For Kusher, the exercise of writing a character like Sadie has led to interesting questions about the relationship, and the level of separation, between author and narrator—an assumption that the narrator reflects the author—the curse of fiction. “I think that just in terms of generating fiction, it was oddly critical for me—or oddly essential for me—to have a narrator who didn’t have my own biases because then by forcing myself to see through her perspective, I could find out what elements of my own belief system could stand the scourge of her,” said Kushner.
Despite the cynical nature of her main character, Kushner maintains that Creation Lake is not meant to be a cynical book. Instead, it's a book which hopes to lay bare and examine the challenges of our world. “The more disconnected [the narrator] is, the more they think it’s a cynical book," she said. "But really I’m just encountering the challenges that exist because I’ve seen them.

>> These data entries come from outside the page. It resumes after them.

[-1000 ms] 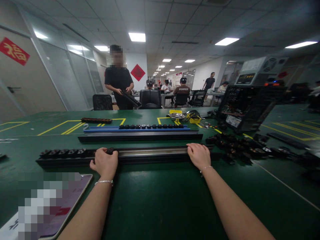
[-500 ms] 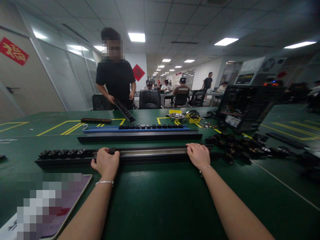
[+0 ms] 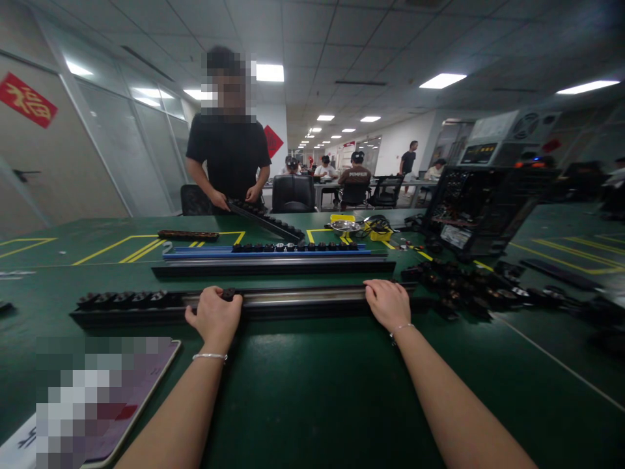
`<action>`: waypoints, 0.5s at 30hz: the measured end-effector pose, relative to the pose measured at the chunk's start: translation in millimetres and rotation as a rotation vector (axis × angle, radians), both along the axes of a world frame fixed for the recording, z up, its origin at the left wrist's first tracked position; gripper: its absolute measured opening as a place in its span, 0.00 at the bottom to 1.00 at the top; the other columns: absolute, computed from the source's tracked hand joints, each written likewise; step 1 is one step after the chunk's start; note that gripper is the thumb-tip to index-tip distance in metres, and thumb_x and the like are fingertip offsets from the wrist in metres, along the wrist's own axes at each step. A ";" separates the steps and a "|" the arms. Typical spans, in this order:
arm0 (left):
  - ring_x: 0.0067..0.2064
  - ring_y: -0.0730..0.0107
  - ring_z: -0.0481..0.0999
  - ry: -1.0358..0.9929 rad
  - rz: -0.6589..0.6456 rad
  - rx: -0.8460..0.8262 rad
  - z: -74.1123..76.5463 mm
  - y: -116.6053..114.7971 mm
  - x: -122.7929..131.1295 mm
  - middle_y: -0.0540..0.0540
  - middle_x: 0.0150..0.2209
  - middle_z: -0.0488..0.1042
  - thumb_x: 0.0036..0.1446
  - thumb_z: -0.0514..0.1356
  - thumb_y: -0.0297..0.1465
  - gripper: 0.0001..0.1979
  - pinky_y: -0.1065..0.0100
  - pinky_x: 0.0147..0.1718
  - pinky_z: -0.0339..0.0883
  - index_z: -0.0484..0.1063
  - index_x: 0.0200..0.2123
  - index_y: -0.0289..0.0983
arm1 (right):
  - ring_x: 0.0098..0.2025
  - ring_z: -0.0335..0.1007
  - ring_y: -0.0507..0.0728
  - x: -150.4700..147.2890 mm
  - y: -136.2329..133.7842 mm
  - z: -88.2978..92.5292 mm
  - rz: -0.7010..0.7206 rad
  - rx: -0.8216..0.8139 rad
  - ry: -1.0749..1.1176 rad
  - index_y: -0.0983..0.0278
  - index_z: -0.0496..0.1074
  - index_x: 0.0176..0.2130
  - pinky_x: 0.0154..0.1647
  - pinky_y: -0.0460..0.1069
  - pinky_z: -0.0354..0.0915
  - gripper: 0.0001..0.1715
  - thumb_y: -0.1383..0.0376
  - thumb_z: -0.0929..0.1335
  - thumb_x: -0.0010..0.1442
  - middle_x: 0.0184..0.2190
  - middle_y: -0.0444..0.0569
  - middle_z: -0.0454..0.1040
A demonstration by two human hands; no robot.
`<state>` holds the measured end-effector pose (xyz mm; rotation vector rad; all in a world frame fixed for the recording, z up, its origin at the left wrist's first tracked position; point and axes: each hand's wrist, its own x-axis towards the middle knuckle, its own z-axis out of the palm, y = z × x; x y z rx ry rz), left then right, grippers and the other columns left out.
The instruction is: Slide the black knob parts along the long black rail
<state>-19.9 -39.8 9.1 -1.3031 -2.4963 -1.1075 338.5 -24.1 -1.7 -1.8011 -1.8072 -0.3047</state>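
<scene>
A long black rail [image 3: 303,311] with a bare metallic channel lies crosswise in front of me. Several small black blocks [image 3: 122,299] with round tops sit in a row in its left end. To the right of that row, my left hand [image 3: 217,319] is closed around another black block [image 3: 228,294] at the channel; its lower part is hidden by my fingers. My right hand [image 3: 389,303] grips the rail near its right end, fingers over the far edge and thumb on the near side.
Behind lie another dark rail [image 3: 273,268] and a blue rail [image 3: 202,253] bearing black blocks. A pile of black parts [image 3: 461,286] is at right, before an open computer case [image 3: 476,208]. A phone [image 3: 141,391] lies near-left. Opposite, a co-worker [image 3: 227,153] holds a black strip [image 3: 268,221].
My left hand has moved slightly right along the rail with the block. My right hand stays put. The co-worker's strip has swung to the right, and the co-worker has shifted a little.
</scene>
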 end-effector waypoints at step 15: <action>0.47 0.56 0.71 0.029 -0.021 -0.015 0.6 -0.6 7.9 0.42 0.42 0.74 0.48 0.55 0.38 0.15 0.51 0.57 0.45 0.64 0.39 0.38 | 0.49 0.66 0.56 0.5 0.2 2.0 -0.004 0.000 -0.031 0.57 0.75 0.41 0.54 0.56 0.51 0.20 0.61 0.57 0.61 0.44 0.45 0.76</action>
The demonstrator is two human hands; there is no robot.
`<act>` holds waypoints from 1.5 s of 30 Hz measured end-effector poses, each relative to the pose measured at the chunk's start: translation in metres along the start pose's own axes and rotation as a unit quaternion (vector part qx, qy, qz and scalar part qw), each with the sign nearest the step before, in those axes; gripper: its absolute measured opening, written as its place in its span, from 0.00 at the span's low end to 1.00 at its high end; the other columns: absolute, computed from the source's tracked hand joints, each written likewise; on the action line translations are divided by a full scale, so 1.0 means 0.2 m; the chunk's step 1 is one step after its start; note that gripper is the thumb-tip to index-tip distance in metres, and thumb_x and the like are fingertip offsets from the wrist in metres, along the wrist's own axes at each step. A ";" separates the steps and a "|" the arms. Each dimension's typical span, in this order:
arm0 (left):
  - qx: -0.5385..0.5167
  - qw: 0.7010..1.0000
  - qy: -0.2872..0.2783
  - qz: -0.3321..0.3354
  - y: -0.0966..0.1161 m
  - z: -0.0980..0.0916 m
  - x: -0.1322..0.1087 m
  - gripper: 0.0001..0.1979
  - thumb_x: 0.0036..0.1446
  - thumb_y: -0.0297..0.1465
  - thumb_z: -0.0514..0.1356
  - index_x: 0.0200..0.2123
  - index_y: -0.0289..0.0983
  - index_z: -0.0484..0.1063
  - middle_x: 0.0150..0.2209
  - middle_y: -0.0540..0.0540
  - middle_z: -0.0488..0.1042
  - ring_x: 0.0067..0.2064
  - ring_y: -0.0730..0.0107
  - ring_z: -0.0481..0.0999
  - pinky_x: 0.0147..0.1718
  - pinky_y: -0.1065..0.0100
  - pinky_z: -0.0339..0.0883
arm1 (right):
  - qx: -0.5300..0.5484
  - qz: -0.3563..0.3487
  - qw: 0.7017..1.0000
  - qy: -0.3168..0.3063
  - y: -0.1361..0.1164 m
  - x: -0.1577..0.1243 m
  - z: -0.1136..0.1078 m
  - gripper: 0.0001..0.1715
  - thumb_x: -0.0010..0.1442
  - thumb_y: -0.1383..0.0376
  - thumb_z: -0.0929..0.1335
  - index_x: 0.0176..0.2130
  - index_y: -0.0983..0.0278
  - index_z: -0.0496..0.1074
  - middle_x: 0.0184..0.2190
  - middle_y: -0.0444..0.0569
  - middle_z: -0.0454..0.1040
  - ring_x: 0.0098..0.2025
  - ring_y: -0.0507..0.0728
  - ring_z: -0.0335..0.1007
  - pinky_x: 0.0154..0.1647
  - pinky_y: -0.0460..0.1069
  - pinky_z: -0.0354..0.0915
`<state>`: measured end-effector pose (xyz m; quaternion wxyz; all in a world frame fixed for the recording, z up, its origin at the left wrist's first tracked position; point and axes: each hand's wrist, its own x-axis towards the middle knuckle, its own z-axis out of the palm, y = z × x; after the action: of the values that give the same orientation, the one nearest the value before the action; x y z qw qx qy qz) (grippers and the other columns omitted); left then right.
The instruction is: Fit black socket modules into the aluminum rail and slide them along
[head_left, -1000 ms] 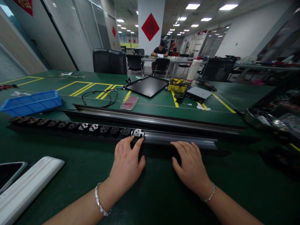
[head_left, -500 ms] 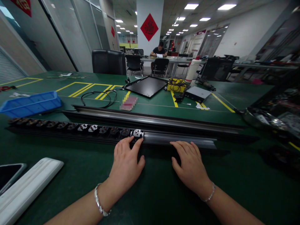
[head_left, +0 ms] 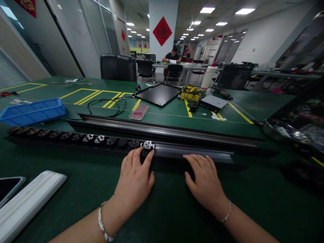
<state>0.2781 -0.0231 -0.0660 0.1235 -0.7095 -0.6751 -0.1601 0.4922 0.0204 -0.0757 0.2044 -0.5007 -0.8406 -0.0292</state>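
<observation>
left hand (head_left: 134, 182) flat on socket module (head_left: 148, 145) | right hand (head_left: 205, 182) flat on rail (head_left: 172, 150) | red sign (head_left: 162, 31) illegible

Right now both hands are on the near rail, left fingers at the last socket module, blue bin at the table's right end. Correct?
One slip: the head view shows the blue bin at the left end of the table. The rest holds: left hand and right hand on the near rail, left fingers at the last socket module.
</observation>
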 end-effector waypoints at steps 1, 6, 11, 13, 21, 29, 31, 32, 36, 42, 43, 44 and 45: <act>0.011 1.000 -0.001 0.002 0.00 -0.01 0.00 0.26 0.51 0.28 0.56 0.56 0.41 0.62 0.54 0.36 0.61 0.56 0.48 0.59 0.52 0.48 0.58 | 0.000 0.000 1.000 -0.002 0.00 0.00 0.00 0.24 0.56 0.66 0.61 0.53 0.62 0.64 0.48 0.50 0.69 0.53 0.60 0.61 0.61 0.60 0.46; 0.031 0.999 -0.008 0.012 -0.01 -0.01 0.00 0.26 0.52 0.28 0.55 0.57 0.41 0.61 0.54 0.36 0.62 0.56 0.48 0.60 0.51 0.49 0.58 | 0.000 -0.004 1.000 -0.006 0.01 0.00 0.00 0.25 0.55 0.67 0.62 0.53 0.62 0.63 0.48 0.50 0.69 0.53 0.59 0.60 0.61 0.60 0.46; 0.018 1.000 -0.011 0.013 -0.02 0.01 0.00 0.27 0.52 0.30 0.55 0.57 0.40 0.61 0.54 0.35 0.62 0.56 0.48 0.60 0.51 0.49 0.57 | 0.006 -0.003 1.000 0.000 0.00 0.00 0.01 0.24 0.55 0.67 0.62 0.53 0.61 0.64 0.48 0.50 0.69 0.53 0.59 0.60 0.61 0.60 0.46; 0.011 1.000 -0.011 0.013 -0.02 0.01 0.00 0.27 0.52 0.30 0.56 0.57 0.39 0.61 0.54 0.35 0.62 0.56 0.48 0.59 0.52 0.49 0.57 | 0.006 -0.002 1.000 0.002 0.00 0.00 0.01 0.25 0.55 0.67 0.62 0.53 0.61 0.64 0.48 0.50 0.69 0.53 0.59 0.60 0.61 0.59 0.46; 0.000 1.000 -0.015 0.009 -0.02 0.01 0.00 0.26 0.51 0.29 0.56 0.56 0.39 0.62 0.54 0.35 0.62 0.56 0.48 0.60 0.52 0.50 0.57 | 0.015 0.004 1.000 -0.001 0.00 0.00 0.01 0.24 0.55 0.67 0.62 0.53 0.62 0.64 0.48 0.50 0.69 0.53 0.59 0.60 0.61 0.59 0.45; -0.008 1.000 -0.018 0.009 -0.02 0.02 0.01 0.26 0.52 0.30 0.56 0.56 0.40 0.62 0.53 0.36 0.62 0.55 0.49 0.60 0.53 0.49 0.56 | 0.011 0.002 1.000 -0.004 0.00 0.00 0.01 0.24 0.55 0.67 0.62 0.53 0.62 0.64 0.48 0.50 0.69 0.53 0.59 0.60 0.61 0.59 0.45; -0.009 1.000 -0.015 0.010 -0.02 0.02 0.01 0.26 0.52 0.29 0.56 0.56 0.40 0.62 0.53 0.36 0.62 0.55 0.49 0.60 0.53 0.49 0.56 | 0.010 0.001 1.000 -0.006 0.01 0.00 0.01 0.25 0.55 0.67 0.62 0.53 0.61 0.64 0.48 0.50 0.69 0.53 0.59 0.60 0.61 0.59 0.45; -0.010 1.000 -0.015 0.011 -0.02 0.01 0.01 0.26 0.52 0.29 0.56 0.56 0.40 0.62 0.53 0.36 0.62 0.55 0.49 0.60 0.53 0.49 0.56 | 0.009 0.000 1.000 -0.006 0.01 0.00 0.01 0.25 0.55 0.66 0.62 0.53 0.61 0.64 0.48 0.50 0.69 0.53 0.59 0.60 0.61 0.59 0.44; -0.011 1.000 -0.015 0.012 -0.03 0.01 0.01 0.26 0.52 0.29 0.56 0.56 0.41 0.62 0.53 0.36 0.62 0.55 0.49 0.60 0.53 0.49 0.56 | 0.011 0.002 1.000 -0.007 0.01 0.00 0.01 0.25 0.56 0.66 0.62 0.53 0.61 0.63 0.49 0.50 0.68 0.53 0.59 0.59 0.61 0.59 0.44; -0.012 1.000 -0.012 0.014 -0.03 0.02 0.01 0.25 0.52 0.29 0.56 0.56 0.41 0.62 0.53 0.37 0.62 0.55 0.49 0.60 0.53 0.49 0.56 | 0.012 0.004 1.000 -0.011 0.00 0.00 0.01 0.25 0.56 0.67 0.62 0.53 0.61 0.63 0.49 0.50 0.69 0.54 0.59 0.59 0.61 0.59 0.44; -0.012 1.000 -0.012 0.015 -0.03 0.02 0.01 0.25 0.52 0.30 0.56 0.56 0.41 0.62 0.53 0.37 0.62 0.55 0.49 0.60 0.52 0.49 0.56 | 0.012 0.004 1.000 -0.011 0.00 0.00 0.01 0.25 0.56 0.67 0.62 0.53 0.61 0.63 0.49 0.50 0.69 0.54 0.59 0.59 0.61 0.59 0.44; -0.012 1.000 -0.012 0.015 -0.03 0.02 0.01 0.25 0.52 0.30 0.56 0.56 0.41 0.62 0.53 0.37 0.62 0.55 0.49 0.60 0.52 0.49 0.56 | 0.011 0.004 1.000 -0.011 0.00 0.00 0.01 0.25 0.56 0.67 0.62 0.53 0.61 0.63 0.49 0.50 0.69 0.54 0.59 0.59 0.61 0.60 0.44; -0.011 1.000 -0.012 0.015 -0.03 0.02 0.00 0.25 0.52 0.30 0.56 0.56 0.41 0.62 0.53 0.37 0.62 0.55 0.49 0.60 0.52 0.49 0.56 | 0.011 0.004 1.000 -0.010 0.00 0.00 0.01 0.25 0.56 0.67 0.62 0.53 0.61 0.63 0.49 0.50 0.69 0.53 0.59 0.59 0.61 0.60 0.44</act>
<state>0.2729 -0.0201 -0.0701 0.1101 -0.7224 -0.6644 -0.1570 0.4927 0.0209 -0.0771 0.2013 -0.5022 -0.8409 -0.0137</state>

“Sometimes fiction writing is very introspective and psychological, or it’s very reduced into this kind of domestic sphere attending to the little details and the emotional minutiae of day-to-day life,” she continued. “There are people who face inward and there are people who face outward—and I’m just of that second type. Even just to locate myself, I’m thinking of the mechanics of the world more than I’m thinking about my own feelings, which don’t quite interest me as much as other things do.”
Creation Lake is a portrait of how the individual and communities form, are tested, and break. It's a lot of work navigating being among people not your own, seeing them, understanding them, and then respecting them even if you don’t like what you see. What Creation Lake does is challenge us in that sphere where we have to meet and connect, and have ourselves reflected back to us.
Rachel Kushner is the author of the novels CREATION LAKE, THE MARS ROOM, THE FLAMETHROWERS, and TELEX FROM CUBA, a book of short stories, THE STRANGE CASE OF RACHEL K, and THE HARD CROWD: ESSAYS 2000-2020. She has won the Prix Médicis and been a finalist for the Booker Prize, the National Book Critics Circle Award, the Folio Prize, the James Tait Black Prize, the Dayton Literary Peace Prize, and was twice a finalist for the National Book Award in Fiction. She is a Guggenheim Foundation Fellow and the recipient of the Harold D. Vursell Memorial Award from the American Academy of Arts and Letters. Her books have been translated into twenty-seven languages. Her fiction has been published in the New Yorker and the Paris Review, and her nonfiction in Harpers and the New York Times Magazine.